▶ WHAT YOU WILL DO:
Could you copy each line of the listing that holds "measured"?

(Beginning of AVAILABLE DATA)

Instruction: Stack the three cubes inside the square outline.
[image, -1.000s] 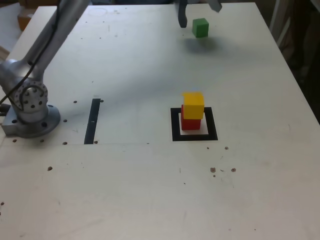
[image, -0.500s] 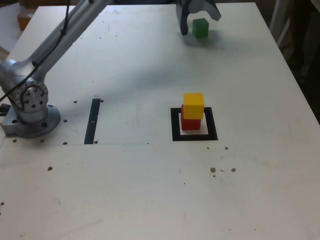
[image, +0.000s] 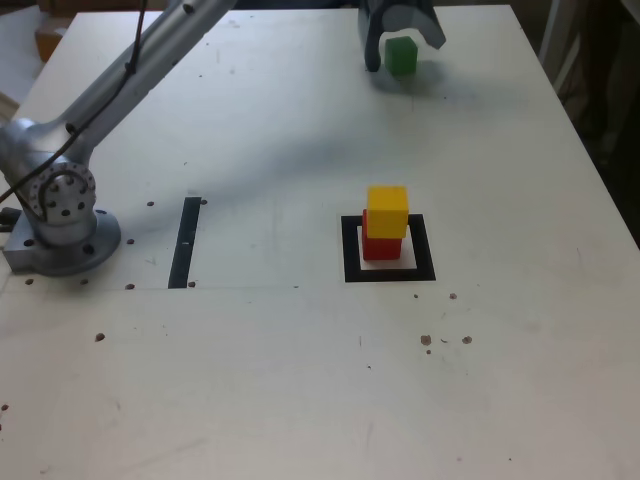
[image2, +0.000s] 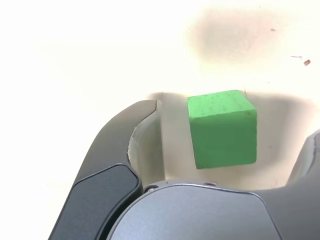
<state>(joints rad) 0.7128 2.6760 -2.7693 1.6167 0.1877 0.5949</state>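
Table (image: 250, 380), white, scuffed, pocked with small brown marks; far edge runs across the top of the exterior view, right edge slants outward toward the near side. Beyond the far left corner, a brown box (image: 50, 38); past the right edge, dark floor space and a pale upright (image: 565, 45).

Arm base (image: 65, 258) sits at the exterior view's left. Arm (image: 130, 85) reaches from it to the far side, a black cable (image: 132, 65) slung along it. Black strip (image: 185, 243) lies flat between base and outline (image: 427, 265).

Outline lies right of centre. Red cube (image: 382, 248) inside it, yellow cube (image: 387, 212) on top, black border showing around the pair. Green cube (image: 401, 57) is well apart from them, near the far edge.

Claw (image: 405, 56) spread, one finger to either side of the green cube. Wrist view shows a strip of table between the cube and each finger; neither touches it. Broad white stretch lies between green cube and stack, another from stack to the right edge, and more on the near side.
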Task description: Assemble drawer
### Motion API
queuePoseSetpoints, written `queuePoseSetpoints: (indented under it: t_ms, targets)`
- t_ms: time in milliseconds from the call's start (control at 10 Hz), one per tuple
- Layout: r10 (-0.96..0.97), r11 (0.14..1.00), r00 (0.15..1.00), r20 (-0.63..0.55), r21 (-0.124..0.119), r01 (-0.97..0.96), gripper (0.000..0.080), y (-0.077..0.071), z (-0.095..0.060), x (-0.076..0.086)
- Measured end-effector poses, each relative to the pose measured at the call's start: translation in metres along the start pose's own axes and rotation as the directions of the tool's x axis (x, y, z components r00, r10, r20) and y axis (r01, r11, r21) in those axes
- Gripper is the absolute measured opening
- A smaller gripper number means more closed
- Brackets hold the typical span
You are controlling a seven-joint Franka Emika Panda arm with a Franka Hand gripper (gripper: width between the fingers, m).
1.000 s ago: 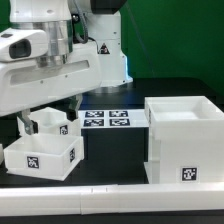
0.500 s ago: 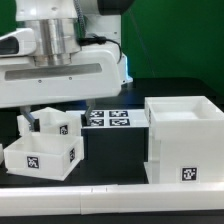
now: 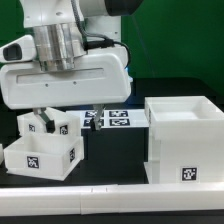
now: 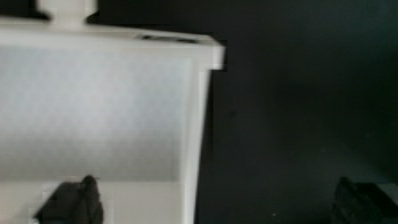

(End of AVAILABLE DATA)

▶ TASK RESULT:
- Measured end-effector poses, each relative to the pose measured at the call's start: translation in metres along the start pose's own axes and rotation as the directions of the tool's x axis (x, y, z components r00, r10, r20) and y axis (r01, r11, r21) in those axes
- Gripper is the absolute measured opening

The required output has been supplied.